> [TASK ITEM]: Everything from the line that holds "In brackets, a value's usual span" through the end of the data below should be output exactly, both ends included.

> [INFORMATION PROVIDED]:
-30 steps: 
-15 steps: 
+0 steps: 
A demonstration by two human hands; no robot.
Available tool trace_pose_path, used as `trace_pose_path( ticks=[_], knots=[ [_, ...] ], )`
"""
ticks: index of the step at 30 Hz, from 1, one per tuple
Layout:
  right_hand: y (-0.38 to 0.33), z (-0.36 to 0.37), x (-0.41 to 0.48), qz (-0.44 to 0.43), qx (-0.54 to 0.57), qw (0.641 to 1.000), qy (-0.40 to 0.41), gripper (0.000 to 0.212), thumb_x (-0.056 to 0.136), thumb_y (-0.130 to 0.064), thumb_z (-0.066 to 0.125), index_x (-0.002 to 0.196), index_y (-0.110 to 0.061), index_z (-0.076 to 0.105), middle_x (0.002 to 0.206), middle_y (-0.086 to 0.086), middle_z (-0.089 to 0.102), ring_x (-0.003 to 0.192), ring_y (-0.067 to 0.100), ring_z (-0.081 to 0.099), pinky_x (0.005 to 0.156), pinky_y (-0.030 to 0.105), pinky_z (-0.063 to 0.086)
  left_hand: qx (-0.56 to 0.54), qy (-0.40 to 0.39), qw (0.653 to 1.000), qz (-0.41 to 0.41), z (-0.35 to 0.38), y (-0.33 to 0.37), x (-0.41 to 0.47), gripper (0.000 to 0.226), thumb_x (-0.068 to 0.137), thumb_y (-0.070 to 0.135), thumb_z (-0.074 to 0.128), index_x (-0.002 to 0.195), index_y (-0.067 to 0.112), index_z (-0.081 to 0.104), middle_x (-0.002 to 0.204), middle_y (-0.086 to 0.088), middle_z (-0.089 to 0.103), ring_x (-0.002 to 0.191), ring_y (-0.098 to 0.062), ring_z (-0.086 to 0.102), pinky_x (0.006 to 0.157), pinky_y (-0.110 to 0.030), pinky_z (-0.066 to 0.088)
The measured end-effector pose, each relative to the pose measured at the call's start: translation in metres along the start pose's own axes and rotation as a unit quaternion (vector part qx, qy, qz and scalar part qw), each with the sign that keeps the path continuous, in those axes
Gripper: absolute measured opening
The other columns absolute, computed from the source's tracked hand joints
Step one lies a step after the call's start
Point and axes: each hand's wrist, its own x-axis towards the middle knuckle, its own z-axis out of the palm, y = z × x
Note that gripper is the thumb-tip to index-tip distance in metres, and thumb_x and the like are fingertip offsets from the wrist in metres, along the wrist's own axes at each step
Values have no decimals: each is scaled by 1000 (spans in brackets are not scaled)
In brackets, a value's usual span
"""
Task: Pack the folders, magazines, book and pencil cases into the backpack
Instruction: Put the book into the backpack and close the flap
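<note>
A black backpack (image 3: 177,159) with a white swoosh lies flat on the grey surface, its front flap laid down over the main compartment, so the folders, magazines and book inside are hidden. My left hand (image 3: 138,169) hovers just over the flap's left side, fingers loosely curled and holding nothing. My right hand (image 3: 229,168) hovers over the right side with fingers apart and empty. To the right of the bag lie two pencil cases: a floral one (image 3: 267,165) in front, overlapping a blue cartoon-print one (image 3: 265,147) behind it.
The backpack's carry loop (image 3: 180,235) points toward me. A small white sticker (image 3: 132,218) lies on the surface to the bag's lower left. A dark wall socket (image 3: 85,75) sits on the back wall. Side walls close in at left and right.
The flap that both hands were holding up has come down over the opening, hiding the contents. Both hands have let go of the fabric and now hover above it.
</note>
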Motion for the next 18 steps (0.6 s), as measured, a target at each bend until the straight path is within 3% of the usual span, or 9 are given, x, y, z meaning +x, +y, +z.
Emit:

> [EXERCISE OUTPUT]:
In brackets, a value's usual span
"""
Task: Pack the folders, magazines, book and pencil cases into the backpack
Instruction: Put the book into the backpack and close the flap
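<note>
A black backpack (image 3: 177,159) with a white swoosh lies flat on the grey surface, its front flap laid down over the main compartment, so the folders, magazines and book inside are hidden. My left hand (image 3: 138,169) hovers just over the flap's left side, fingers loosely curled and holding nothing. My right hand (image 3: 229,168) hovers over the right side with fingers apart and empty. To the right of the bag lie two pencil cases: a floral one (image 3: 267,165) in front, overlapping a blue cartoon-print one (image 3: 265,147) behind it.
The backpack's carry loop (image 3: 180,235) points toward me. A small white sticker (image 3: 132,218) lies on the surface to the bag's lower left. A dark wall socket (image 3: 85,75) sits on the back wall. Side walls close in at left and right.
The flap that both hands were holding up has come down over the opening, hiding the contents. Both hands have let go of the fabric and now hover above it.
</note>
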Motion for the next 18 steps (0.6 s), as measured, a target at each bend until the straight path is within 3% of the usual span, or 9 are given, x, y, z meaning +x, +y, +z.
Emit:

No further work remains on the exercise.